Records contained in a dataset
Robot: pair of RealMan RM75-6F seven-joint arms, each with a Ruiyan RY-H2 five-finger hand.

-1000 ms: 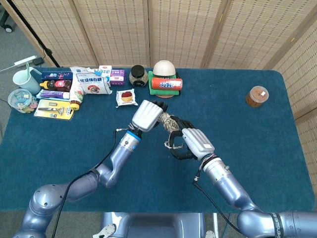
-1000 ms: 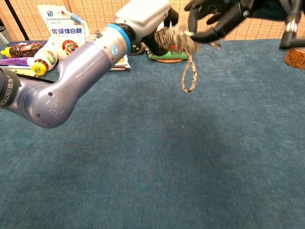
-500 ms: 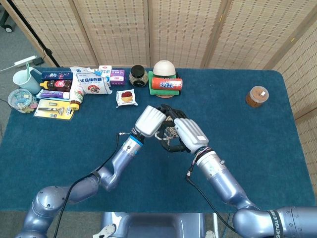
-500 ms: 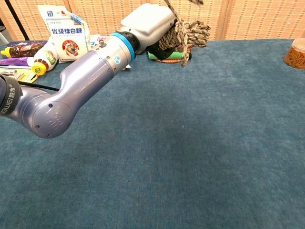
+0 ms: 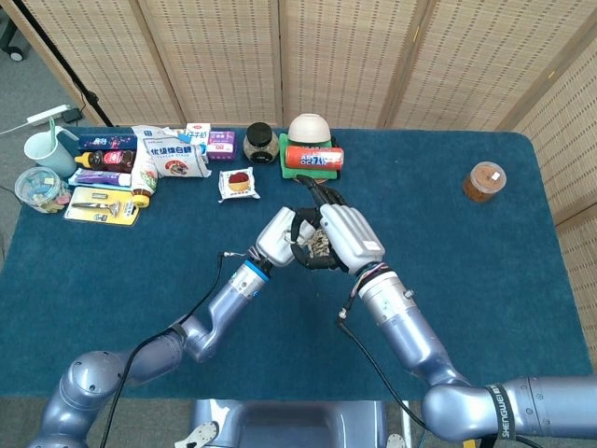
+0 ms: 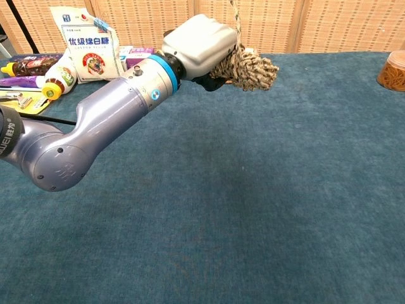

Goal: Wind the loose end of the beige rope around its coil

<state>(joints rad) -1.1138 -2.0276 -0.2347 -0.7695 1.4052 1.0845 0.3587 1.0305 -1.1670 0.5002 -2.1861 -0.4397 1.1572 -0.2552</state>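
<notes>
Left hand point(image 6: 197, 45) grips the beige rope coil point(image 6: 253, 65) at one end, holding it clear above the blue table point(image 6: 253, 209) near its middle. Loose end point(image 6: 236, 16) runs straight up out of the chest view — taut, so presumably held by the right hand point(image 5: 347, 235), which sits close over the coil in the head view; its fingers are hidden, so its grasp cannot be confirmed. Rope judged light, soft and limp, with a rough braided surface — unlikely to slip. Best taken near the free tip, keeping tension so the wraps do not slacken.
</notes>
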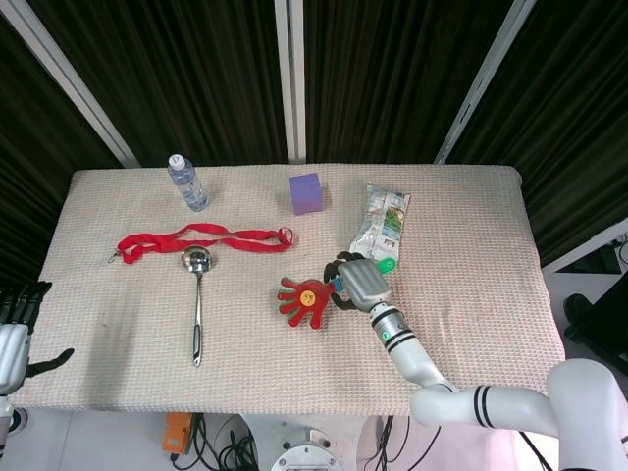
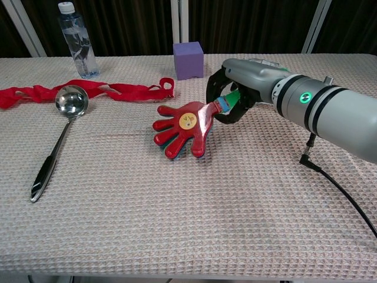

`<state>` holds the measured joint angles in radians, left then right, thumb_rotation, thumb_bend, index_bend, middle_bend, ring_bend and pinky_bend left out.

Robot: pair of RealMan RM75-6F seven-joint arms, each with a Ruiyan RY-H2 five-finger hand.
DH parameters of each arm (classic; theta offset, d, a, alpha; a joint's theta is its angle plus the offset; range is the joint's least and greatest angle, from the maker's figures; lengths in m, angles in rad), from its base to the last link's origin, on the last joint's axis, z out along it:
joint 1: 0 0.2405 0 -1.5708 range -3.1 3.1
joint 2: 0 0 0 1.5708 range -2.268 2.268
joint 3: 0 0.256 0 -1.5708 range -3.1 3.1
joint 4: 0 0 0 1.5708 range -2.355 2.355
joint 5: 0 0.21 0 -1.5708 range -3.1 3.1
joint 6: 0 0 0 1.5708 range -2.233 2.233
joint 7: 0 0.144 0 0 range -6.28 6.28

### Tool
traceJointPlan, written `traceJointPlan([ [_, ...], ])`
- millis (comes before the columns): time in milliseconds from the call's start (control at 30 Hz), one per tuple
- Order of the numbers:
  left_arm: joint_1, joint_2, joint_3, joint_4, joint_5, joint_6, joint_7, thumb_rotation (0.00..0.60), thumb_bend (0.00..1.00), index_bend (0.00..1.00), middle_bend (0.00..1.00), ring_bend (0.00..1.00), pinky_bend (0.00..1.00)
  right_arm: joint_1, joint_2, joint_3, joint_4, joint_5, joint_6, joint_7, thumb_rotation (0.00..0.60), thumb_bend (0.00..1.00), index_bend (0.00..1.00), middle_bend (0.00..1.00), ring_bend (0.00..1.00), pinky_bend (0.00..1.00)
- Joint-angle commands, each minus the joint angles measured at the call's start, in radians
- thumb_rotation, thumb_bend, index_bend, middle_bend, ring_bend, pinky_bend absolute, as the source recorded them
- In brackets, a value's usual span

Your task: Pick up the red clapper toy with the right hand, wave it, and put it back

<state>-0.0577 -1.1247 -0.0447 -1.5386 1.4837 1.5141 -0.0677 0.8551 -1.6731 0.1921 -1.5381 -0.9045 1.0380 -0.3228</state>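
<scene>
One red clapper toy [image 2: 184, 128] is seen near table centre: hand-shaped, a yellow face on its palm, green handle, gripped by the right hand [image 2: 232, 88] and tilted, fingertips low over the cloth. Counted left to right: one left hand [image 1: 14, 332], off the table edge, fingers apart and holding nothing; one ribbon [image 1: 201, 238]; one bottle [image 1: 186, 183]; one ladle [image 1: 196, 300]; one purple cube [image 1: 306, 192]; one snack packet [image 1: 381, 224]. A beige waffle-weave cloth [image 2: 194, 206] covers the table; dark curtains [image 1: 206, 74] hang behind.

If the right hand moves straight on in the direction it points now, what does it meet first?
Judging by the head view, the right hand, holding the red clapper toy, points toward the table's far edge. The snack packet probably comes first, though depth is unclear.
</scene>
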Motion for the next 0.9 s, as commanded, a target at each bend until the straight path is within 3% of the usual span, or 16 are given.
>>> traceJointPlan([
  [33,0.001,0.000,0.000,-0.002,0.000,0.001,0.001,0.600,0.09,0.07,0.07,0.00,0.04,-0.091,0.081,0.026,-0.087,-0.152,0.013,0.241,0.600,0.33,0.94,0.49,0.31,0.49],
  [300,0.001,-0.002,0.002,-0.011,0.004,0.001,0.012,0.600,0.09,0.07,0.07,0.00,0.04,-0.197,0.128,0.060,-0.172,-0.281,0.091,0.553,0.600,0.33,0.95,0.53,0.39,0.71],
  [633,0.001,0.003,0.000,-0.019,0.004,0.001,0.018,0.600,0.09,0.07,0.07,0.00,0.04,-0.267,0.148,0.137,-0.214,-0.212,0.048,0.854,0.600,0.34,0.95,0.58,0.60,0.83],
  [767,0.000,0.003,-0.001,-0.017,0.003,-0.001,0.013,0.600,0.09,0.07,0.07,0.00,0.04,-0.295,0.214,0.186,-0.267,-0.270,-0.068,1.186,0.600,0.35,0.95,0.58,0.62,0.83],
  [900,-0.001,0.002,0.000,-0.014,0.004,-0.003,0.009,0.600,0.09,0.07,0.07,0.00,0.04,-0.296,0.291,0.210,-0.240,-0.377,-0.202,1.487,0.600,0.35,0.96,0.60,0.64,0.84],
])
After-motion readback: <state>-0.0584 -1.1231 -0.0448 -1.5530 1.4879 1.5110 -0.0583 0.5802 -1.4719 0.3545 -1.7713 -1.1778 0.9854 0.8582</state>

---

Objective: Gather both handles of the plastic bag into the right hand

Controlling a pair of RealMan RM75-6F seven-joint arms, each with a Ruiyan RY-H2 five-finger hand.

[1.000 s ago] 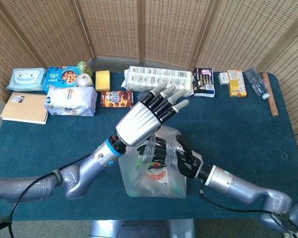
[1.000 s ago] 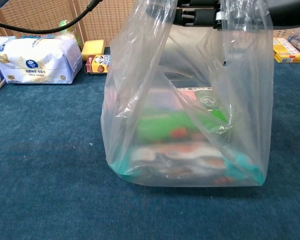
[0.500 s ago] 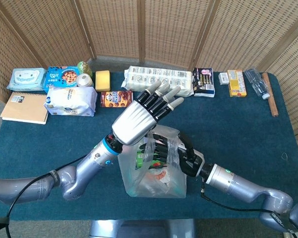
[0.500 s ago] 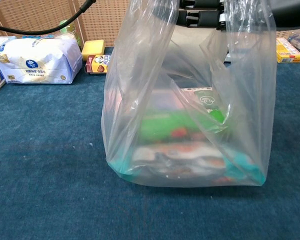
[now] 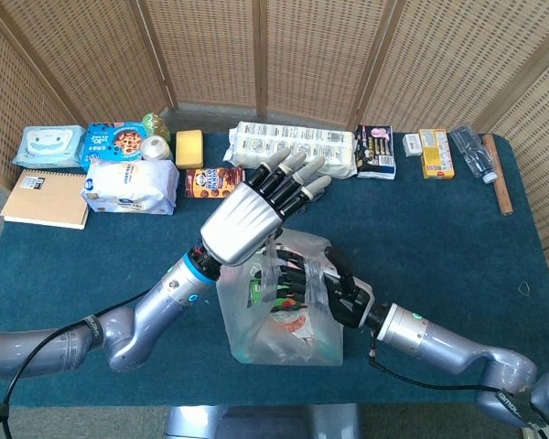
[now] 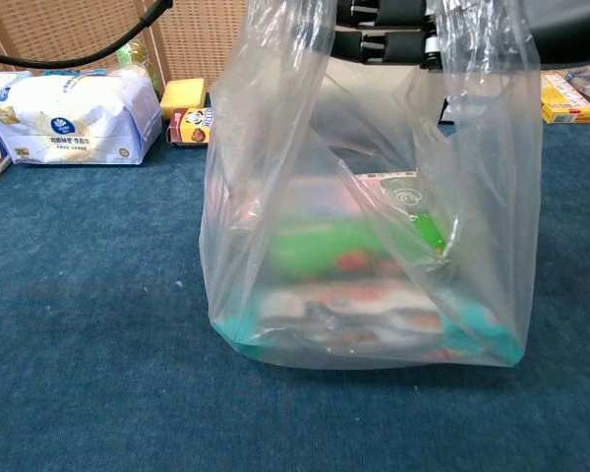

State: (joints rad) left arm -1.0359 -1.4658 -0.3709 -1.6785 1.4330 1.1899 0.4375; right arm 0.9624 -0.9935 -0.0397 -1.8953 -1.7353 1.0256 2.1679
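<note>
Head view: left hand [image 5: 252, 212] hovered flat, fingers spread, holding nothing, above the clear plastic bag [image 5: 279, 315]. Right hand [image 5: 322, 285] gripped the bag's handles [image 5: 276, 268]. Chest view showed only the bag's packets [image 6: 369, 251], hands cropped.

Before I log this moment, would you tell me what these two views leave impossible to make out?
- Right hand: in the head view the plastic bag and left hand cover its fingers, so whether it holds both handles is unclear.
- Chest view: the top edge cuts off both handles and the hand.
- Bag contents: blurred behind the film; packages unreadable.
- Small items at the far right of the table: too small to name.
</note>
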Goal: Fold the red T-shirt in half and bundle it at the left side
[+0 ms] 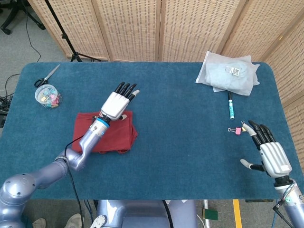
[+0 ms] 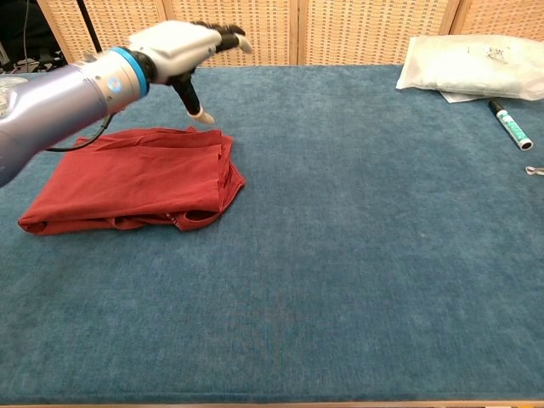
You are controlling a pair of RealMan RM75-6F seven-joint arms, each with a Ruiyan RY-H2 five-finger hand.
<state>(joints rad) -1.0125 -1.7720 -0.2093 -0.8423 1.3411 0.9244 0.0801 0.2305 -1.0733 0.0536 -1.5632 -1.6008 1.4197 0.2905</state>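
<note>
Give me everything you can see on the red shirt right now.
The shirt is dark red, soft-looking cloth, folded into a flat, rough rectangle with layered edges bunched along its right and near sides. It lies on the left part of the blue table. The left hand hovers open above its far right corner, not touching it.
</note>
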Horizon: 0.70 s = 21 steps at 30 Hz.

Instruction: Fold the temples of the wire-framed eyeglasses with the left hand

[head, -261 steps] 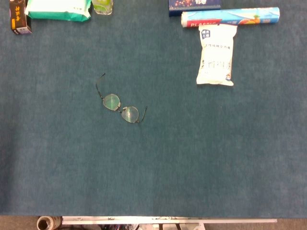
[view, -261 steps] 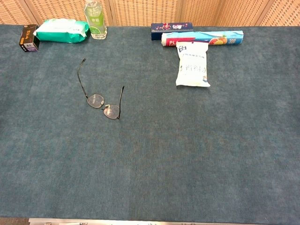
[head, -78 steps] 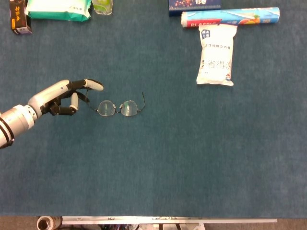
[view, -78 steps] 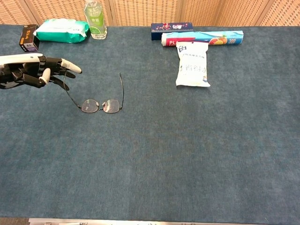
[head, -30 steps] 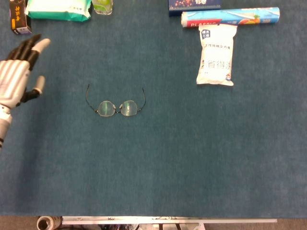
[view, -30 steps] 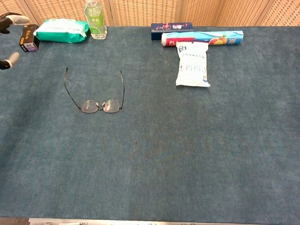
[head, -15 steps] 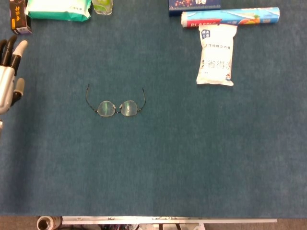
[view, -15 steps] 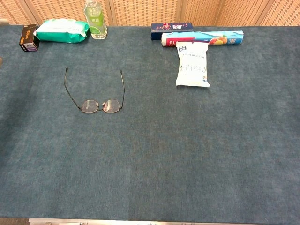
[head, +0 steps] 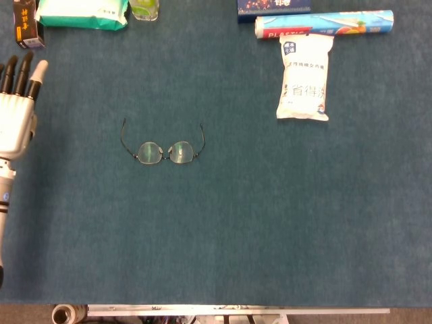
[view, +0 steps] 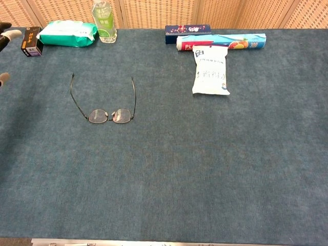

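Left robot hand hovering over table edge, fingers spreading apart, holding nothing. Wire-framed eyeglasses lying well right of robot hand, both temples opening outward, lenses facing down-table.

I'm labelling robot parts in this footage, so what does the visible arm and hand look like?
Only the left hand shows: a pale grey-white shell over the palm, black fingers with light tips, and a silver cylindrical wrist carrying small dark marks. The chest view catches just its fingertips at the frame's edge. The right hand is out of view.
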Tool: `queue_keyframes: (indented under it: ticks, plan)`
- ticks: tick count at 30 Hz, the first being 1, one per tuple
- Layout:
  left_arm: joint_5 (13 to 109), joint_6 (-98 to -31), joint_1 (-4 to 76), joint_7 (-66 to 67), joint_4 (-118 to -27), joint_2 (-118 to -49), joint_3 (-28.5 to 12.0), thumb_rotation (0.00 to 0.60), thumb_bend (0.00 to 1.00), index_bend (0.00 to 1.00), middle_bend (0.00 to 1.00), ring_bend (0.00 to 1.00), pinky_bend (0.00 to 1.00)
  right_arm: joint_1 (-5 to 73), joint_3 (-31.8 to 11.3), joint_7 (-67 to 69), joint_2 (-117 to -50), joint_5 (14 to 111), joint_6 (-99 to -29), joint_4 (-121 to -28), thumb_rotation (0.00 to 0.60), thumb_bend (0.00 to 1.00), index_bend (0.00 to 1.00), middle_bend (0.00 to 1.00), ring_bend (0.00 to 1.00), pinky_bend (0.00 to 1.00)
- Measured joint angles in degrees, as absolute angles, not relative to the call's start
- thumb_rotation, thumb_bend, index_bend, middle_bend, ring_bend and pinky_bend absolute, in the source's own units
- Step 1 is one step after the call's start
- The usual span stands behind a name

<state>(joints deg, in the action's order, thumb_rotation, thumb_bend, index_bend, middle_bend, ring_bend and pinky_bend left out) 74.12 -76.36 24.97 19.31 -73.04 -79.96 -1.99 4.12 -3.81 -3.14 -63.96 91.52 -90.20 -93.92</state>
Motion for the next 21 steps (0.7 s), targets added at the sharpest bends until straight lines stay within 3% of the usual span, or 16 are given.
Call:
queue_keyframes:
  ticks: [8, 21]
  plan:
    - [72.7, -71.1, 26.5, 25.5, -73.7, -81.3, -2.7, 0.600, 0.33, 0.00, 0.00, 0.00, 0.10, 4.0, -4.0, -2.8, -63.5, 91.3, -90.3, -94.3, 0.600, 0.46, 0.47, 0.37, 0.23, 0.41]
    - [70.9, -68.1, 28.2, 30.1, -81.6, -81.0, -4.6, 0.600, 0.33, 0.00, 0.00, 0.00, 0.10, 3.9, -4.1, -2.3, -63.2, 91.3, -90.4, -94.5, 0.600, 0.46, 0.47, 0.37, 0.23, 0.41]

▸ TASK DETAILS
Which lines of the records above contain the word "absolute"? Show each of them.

▸ EXPECTED ANSWER
- thumb_rotation, thumb_bend, index_bend, middle_bend, ring_bend, pinky_bend absolute, as the source recorded them
- Measured joint angles in degrees, as absolute angles, not relative to the call's start
- thumb_rotation, thumb_bend, index_bend, middle_bend, ring_bend and pinky_bend absolute, in the source's own units

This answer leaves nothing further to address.